Die Kosten eines Zivilprozesses in Griechenland kann man im Vergleich zu Deutschland im Allgemeinen als gering bezeichnen. Bei geldwerten Ansprüchen berechnet die griechische Justiz ungefähr 1,01% des Streitwertes als Gerichtskosten. Das ist zwar niedrig bei kleineren Streitwerten, bei großen Summen ist es allerdings nicht unbeträchtlich. Wie aber schon erwähnt wurde, müssen die Parteien die Zustellungen auf eigene Kosten vornehmen. Das kann z. B. bei mehreren Beklagten teuer werden.

Schriftsätze, die an die Gerichte oder die Behörden gerichtet sind, sind meistens mit geringen Stempelgebühren belastet.

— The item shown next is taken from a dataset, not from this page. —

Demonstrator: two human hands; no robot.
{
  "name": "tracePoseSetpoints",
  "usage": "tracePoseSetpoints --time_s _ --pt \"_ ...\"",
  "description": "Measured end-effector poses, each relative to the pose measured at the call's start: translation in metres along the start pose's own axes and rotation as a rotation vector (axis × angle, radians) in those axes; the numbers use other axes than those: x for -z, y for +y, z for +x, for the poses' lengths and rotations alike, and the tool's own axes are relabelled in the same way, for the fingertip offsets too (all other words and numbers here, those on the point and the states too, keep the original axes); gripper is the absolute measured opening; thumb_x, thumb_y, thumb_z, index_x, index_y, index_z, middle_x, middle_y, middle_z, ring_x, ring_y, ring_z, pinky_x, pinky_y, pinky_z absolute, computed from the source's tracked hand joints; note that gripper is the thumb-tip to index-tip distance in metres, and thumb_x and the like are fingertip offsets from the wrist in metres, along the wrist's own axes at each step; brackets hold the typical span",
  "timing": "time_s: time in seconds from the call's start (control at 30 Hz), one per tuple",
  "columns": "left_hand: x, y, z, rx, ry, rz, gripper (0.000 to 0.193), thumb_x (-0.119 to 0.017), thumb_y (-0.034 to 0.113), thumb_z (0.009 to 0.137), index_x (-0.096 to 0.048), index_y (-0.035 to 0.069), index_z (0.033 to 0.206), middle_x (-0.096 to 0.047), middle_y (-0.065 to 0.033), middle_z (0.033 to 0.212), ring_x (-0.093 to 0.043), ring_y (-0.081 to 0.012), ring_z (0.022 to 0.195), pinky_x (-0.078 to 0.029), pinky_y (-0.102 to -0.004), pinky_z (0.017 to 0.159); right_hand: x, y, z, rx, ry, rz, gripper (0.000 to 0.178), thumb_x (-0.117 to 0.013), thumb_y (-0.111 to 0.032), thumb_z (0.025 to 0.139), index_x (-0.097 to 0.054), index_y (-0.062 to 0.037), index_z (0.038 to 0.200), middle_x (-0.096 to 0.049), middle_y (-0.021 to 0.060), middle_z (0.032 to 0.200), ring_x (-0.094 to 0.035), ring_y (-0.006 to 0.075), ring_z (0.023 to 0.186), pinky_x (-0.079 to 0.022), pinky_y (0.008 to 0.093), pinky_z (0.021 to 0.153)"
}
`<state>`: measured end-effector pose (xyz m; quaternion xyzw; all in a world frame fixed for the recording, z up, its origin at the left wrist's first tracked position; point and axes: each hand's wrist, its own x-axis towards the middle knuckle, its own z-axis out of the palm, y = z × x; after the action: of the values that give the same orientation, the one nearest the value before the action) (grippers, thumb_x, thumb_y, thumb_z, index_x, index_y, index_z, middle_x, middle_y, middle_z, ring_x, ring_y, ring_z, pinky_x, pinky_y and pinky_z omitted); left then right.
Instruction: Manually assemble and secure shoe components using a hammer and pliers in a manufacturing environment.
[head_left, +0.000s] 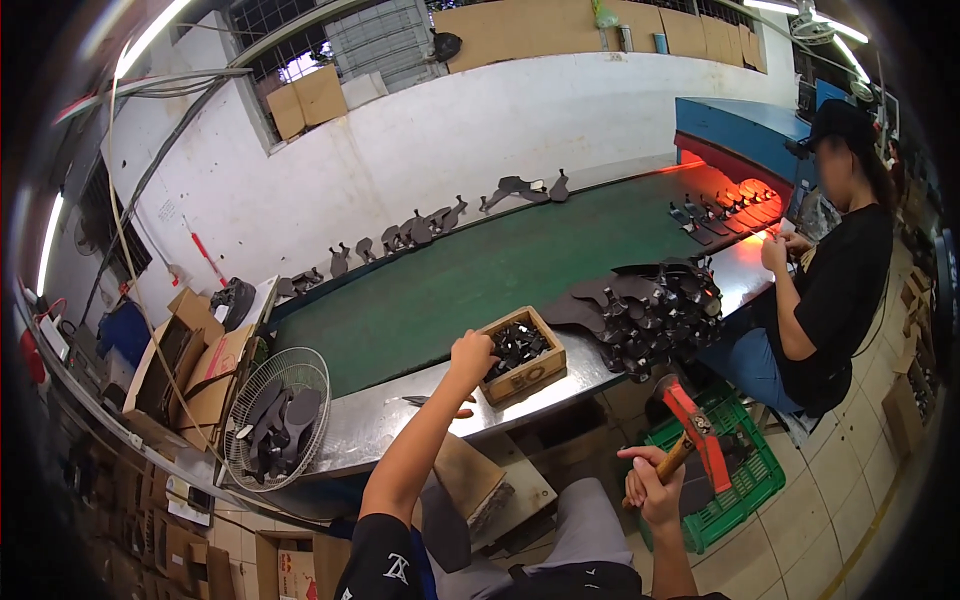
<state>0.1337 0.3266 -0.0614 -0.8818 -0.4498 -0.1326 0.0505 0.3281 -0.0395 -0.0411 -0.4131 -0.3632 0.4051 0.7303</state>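
The hammer (697,427) was clamped by its wooden handle (676,457) in the right grip (654,488), its red head (714,464) lying rightward, while the left grip (472,358), its closure indiscernible, was placed at the wooden box (530,375) of small black parts (518,344).

My feed's decently lit: cool light from fluorescent tubes (50,243) up L & R, plus daylight thru the window (300,67). Orange-red glow spills from the blue machine (738,125), far R. I get strong glare along the metal surface (350,425); underneath is dim. Black parts (520,343) in the wooden box (530,378) lose detail. Fisheye bends straight edges, rim goes blk; distant bg's a bit soft.
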Motion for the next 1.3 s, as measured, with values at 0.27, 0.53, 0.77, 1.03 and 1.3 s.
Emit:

Der griechische Staat erhebt aber eine weit höhere Gebühr bei der Vollstreckung. Er verlangt bei der Erteilung der vollstreckbaren Ausfertigung des Urteils 3% des vom Urteil zugesprochenen Betrags (sogenannte Ausfertigungsgebühr). Diese Summe, die vom Vollstreckungsgläubiger im voraus zu entrichten ist, kann dann im Rahmen der Vollstreckungskosten geltend gemacht werden, so z.B. aus dem Versteigerungserlös im Falle einer erfolgreichen Versteigerung.

Was die Anwaltskosten betrifft, kann man das Anwaltshonorar aushandeln. Auch Erfolgshonorare sind zulässig.